Eighty Mile Beach Caravan Park is a green jewel cradled by red earth and an aqua blue ocean.
From El Questro we returned to Kununurra to restock before starting the 1,400 kilometre journey to Eighty Mile Beach.
We intended to break the journey into three by staying overnight at the Bungle Bungle Caravan park and then at Willare before arriving at Eighty Mile Beach. The escalating crime rates in the towns of the Kimberley is a concern for travellers refuelling or looking for overnight stays. Petty theft at petrol stations is a daily occurrence, often by small children, some as young as six years old. In 2019 when we travelled this area it was not like this. This time we took the precaution of not taking a wallet or phone into the service station and one of us always staying with the locked car. While stopping to refuel at Halls Creek we witnessed a theft from an unlocked car with the driver standing on the other side of the car. The children offending would have been about ten years old. As travellers we can keep driving, but our hearts go out to the communities that are having to tackle this escalating problem with their youth. Before leaving Kununurra our friend Maree (in Qld) let us know the Bungle Bungle Caravan Park had been on the news and was closed. The only option we felt comfortable with was to make the 650km drive to Fitzroy Crossing where we had stayed in the caravan park previously. This would take about 8 hours with the van, a much longer drive than we would normally do in a day. The roads at dusk are quite unsafe as kangaroos become active at that time and the farms through out the Kimberley are mostly unfenced and cattle straying across the road is common.

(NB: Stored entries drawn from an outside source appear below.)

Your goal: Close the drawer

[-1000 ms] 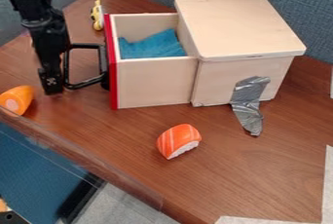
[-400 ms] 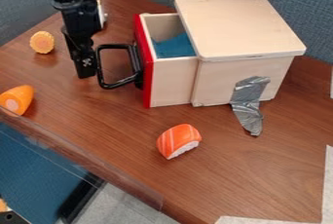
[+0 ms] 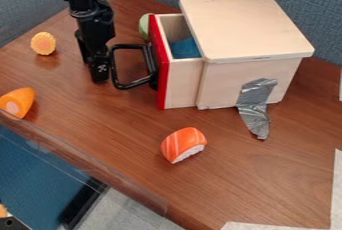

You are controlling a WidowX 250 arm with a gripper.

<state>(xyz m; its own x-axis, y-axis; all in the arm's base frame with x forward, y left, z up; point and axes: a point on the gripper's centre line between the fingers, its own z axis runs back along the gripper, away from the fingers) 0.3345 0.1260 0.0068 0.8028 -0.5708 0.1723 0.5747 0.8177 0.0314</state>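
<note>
Start at claw (image 3: 99, 75): hanging down right by outer bar of handle (image 3: 113, 69), prob. pressing on it. Can't tell how far open, or if gripping anything. Next out, R of claw, see red front (image 3: 160, 64) of drawer (image 3: 184, 84): partly in box (image 3: 247, 29), w/ a bit of blue cloth (image 3: 184, 48) inside. Shifted R together w/ claw since earlier frames, w/ much less of drawer sticking out now. Also newly in sight: green thing (image 3: 143, 26), up & R of claw, behind red front. For the task, going well, approx. over halfway; should keep pushing R, twd. box, till flush. Could slip off handle or skew drawer & jam. Farther off on table (image 3: 267, 174): round yellow pc. (image 3: 43, 43), up & L of claw; orange pc. (image 3: 17, 102), down & L; toy sushi (image 3: 184, 145), down & R; grey tape (image 3: 254, 108) on box, far R.
</note>
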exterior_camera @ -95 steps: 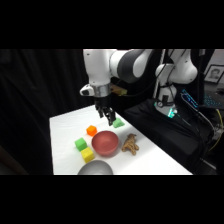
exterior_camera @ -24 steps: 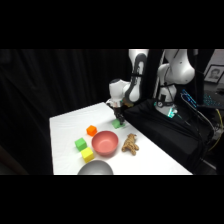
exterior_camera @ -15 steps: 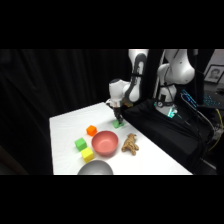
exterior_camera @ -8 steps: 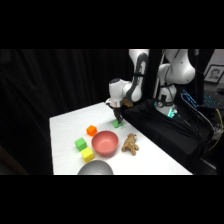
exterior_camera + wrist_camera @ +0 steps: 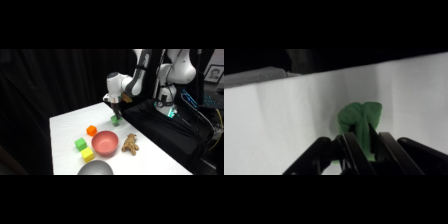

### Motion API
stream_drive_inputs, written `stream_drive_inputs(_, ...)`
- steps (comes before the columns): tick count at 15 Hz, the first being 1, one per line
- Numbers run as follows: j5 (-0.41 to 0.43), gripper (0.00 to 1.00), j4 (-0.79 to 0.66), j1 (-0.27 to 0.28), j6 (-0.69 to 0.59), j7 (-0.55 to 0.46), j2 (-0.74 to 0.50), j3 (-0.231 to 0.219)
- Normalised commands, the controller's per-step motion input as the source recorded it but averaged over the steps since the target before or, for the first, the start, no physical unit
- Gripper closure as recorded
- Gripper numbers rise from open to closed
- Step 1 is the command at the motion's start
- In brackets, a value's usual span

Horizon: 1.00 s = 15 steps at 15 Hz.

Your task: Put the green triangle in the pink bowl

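White table [image 5: 65, 130]: one green triangle [image 5: 359, 117], one pink bowl [image 5: 105, 143].

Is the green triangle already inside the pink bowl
No, the green triangle sits on the white table near its far edge, under the gripper, well apart from the pink bowl.

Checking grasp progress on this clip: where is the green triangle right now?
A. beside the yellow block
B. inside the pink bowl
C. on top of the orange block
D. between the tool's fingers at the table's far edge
D: the wrist view shows the green triangle between the fingers of the tool, and in the side view it sits well away from the pink bowl.
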Motion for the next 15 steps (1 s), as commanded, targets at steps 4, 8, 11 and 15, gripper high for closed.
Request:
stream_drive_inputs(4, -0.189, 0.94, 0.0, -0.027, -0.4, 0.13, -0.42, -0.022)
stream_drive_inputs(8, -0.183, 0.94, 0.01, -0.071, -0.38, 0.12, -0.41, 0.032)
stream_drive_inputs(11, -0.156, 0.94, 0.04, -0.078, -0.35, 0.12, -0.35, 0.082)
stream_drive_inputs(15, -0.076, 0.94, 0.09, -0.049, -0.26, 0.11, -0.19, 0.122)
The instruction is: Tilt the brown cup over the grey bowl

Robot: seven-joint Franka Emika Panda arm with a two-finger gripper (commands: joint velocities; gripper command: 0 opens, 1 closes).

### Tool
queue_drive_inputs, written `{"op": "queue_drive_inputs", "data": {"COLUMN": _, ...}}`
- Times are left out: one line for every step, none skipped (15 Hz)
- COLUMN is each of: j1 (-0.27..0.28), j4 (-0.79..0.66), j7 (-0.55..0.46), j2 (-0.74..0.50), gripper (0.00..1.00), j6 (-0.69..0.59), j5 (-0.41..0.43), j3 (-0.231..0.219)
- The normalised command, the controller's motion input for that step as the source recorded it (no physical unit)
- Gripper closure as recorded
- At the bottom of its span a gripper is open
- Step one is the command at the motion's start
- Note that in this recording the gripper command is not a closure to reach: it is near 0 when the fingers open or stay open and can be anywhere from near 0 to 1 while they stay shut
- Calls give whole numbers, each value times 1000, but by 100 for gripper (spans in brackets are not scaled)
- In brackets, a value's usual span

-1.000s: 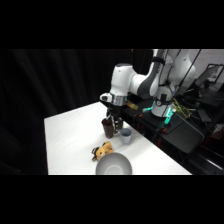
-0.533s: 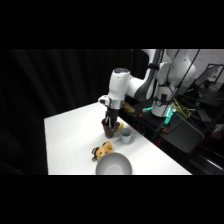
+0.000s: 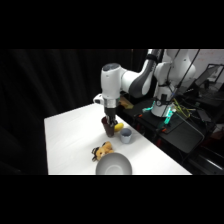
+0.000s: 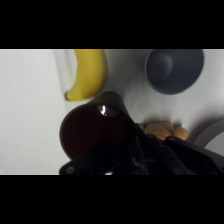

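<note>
Side view, hand (image 3: pixel 110 121) at brown cup (image 3: pixel 108 128)

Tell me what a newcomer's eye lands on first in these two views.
First the white arm reaching down from the upper right, its gripper right at the brown cup near the table's middle. In the wrist view that cup's dark mouth fills the foreground, with a banana beyond it. Then the grey bowl at the table's near edge, a small blue-grey cup and a yellowish toy between.

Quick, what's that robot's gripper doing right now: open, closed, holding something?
Gripper: down at the brown cup, which stands upright on the table; whether it is open or closed on the cup cannot be told.
</note>
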Motion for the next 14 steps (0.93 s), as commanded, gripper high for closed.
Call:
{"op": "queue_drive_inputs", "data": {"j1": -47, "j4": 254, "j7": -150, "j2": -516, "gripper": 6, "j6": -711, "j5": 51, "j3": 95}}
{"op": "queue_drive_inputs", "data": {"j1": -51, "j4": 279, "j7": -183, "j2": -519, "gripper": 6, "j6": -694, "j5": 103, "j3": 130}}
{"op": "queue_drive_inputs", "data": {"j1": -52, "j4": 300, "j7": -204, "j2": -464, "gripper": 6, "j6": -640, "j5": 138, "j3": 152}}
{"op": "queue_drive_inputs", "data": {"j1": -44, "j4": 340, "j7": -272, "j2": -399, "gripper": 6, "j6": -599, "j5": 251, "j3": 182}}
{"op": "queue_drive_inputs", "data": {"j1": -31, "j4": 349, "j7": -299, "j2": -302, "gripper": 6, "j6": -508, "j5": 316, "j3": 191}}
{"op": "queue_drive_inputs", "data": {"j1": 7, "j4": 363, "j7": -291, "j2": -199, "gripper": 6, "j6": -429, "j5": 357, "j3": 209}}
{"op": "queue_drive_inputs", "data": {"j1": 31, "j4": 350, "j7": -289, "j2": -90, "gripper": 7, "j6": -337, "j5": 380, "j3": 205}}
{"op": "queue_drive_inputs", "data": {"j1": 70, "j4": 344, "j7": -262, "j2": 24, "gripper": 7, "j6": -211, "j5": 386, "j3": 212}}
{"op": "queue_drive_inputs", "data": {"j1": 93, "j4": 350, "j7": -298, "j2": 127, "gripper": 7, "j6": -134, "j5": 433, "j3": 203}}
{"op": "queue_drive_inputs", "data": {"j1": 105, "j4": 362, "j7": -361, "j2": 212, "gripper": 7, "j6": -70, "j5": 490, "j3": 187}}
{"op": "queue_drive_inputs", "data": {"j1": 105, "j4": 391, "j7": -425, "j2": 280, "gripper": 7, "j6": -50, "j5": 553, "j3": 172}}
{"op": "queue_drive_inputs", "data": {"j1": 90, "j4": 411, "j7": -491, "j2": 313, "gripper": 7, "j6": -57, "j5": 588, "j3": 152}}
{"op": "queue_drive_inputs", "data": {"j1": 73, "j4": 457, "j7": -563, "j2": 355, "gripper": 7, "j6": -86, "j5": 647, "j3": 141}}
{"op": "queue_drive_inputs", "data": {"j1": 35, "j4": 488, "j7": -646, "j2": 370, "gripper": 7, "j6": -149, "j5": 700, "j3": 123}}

Our other concern was the Fitzroy River Crossing bridge which had been destroyed during the recent floods. Construction had started on a new bridge due for completion at the end of 2024. SInce leaving Qld we had been closely monitoring the WA Main Roads website for updates on the crossing. They reported a temporary crossing had been constructed and opened for 4WDs only (no vans) but would be opened to vans and semi trailers long before we got there, which is why we continued to trust we would get across. But the river rose again and it was closed, then reopened when the river receded. So we were keeping a close watch for updates. I should mention here that there is no other road south from Fitzroy Crossing for trucks and vans. The only other way is via the Gibb RIver Road, a dirt road unsuitable for trucks and caravans, and which was still closed due to damage and high water levels. So, if the bridge was not available, our only other option would be retrace our tracks and head down through central Australia, a detour of 7,000 km. Which is what the semi-trailers and trucks have been doing since the bridge was taken out.
We stayed at Fitzroy River Lodge Caravan Park. It is on the Fitzroy River and next to the replacement bridge, currently under construction.

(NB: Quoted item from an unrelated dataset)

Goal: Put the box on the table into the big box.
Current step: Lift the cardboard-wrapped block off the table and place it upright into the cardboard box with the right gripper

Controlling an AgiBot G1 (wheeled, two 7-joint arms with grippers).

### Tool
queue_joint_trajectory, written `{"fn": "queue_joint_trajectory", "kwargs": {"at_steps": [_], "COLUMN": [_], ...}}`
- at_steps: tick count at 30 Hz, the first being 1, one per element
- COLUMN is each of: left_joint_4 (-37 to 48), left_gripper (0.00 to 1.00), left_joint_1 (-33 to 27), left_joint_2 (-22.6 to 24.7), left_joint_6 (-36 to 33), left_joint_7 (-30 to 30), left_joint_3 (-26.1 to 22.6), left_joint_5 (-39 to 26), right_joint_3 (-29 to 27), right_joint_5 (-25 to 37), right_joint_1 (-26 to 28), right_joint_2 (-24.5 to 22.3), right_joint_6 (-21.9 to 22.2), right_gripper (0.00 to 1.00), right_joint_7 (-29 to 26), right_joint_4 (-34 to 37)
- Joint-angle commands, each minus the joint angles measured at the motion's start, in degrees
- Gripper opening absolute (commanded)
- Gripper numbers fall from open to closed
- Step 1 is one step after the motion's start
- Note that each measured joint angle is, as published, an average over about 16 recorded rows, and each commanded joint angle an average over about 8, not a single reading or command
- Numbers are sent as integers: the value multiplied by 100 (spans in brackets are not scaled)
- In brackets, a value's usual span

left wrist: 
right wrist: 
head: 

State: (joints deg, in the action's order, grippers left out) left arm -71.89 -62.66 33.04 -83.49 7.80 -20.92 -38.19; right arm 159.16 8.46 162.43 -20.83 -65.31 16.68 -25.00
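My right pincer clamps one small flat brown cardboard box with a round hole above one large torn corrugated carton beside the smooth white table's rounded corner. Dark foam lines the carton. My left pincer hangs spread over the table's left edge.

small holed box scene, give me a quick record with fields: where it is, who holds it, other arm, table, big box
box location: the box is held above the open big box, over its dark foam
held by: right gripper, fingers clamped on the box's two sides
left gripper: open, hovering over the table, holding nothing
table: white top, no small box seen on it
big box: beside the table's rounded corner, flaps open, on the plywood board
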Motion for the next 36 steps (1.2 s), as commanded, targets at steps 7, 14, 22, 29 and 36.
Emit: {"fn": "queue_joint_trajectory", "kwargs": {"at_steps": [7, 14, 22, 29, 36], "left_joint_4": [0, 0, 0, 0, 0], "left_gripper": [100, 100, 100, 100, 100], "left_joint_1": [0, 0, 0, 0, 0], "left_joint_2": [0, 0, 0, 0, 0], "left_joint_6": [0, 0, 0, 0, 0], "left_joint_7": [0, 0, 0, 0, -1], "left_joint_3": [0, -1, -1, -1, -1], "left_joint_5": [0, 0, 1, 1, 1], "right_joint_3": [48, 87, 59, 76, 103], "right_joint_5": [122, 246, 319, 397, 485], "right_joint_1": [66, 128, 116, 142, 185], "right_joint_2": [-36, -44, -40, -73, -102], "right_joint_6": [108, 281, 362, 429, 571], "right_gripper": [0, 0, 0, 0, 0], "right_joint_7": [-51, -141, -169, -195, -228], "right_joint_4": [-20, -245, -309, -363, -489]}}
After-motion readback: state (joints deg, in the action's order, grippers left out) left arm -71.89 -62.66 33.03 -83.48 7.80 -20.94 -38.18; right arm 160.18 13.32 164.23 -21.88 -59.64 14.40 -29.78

The construction site office and accommodation had been set up in the park. About 20 or more mobile accommodation units as well as various other temporary buildings as offices. We felt very safe with so many construction workers coming and going. We also saw police cars patrolling the park ever hour or so.
The next morning we crossed the temporary bridge.

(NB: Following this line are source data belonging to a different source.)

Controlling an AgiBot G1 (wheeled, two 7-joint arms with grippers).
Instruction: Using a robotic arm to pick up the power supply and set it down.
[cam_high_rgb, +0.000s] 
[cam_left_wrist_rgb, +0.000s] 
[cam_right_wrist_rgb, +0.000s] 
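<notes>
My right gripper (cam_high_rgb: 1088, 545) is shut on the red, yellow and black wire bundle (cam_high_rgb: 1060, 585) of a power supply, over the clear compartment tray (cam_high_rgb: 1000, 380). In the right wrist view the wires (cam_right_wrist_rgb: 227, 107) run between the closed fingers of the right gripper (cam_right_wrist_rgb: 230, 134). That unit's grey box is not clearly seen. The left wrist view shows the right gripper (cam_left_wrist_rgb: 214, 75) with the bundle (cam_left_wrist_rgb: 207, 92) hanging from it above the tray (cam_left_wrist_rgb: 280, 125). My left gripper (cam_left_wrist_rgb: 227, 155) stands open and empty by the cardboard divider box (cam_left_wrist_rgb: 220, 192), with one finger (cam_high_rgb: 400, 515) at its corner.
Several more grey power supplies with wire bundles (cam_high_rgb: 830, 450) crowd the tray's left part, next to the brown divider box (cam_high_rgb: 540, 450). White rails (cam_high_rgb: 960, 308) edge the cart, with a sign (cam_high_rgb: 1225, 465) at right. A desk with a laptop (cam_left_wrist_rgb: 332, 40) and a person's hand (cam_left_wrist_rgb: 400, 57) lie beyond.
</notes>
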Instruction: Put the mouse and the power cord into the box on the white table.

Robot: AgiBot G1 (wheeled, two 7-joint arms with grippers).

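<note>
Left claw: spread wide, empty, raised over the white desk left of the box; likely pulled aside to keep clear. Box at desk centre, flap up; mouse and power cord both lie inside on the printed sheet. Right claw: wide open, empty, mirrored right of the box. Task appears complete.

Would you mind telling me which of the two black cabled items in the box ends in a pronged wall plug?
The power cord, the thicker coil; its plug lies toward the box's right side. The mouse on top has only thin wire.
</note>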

We had planned to head straight to Eighty Mile beach, 700 km away. But we noticed the lock on the caravan door was broken and the door would not lock. So we detoured to Broome where we could get it fixed, an extra 70km.
Refulled at Sandfire Roadhouse as the sun went down.
Driving the 10km dirt road into Eighty Mile Beach caravan park in the dark with cattle walking beside the road, was slow and nerve wracking. But we made it without kissing any cows with our bull bar.
Eighty Mile Beach
Eighty Mile Beach is actually 220km (136 miles) long, it is where the Indian Ocean meets the Great Sandy Desert.
The nearest towns are Broome 376 km north, or Port Hedland 252 km south.
Eighty Mile Beach Caravan Park is shady, very quiet and right next to the beach.
The main form of recreation here is fishing (sadly we didn’t bring any rods with us)
Beach buggies were very popular for fishing, such an amazing array of different set ups. We thought at first the park must hire them, but everyone brings their own.
Although the water was a beautiful turquoise blue, it was also very cloudy which made swimming unpopular. The sand was not granular like on east coast beaches, it was more like a fine cement dust, mixed with shells.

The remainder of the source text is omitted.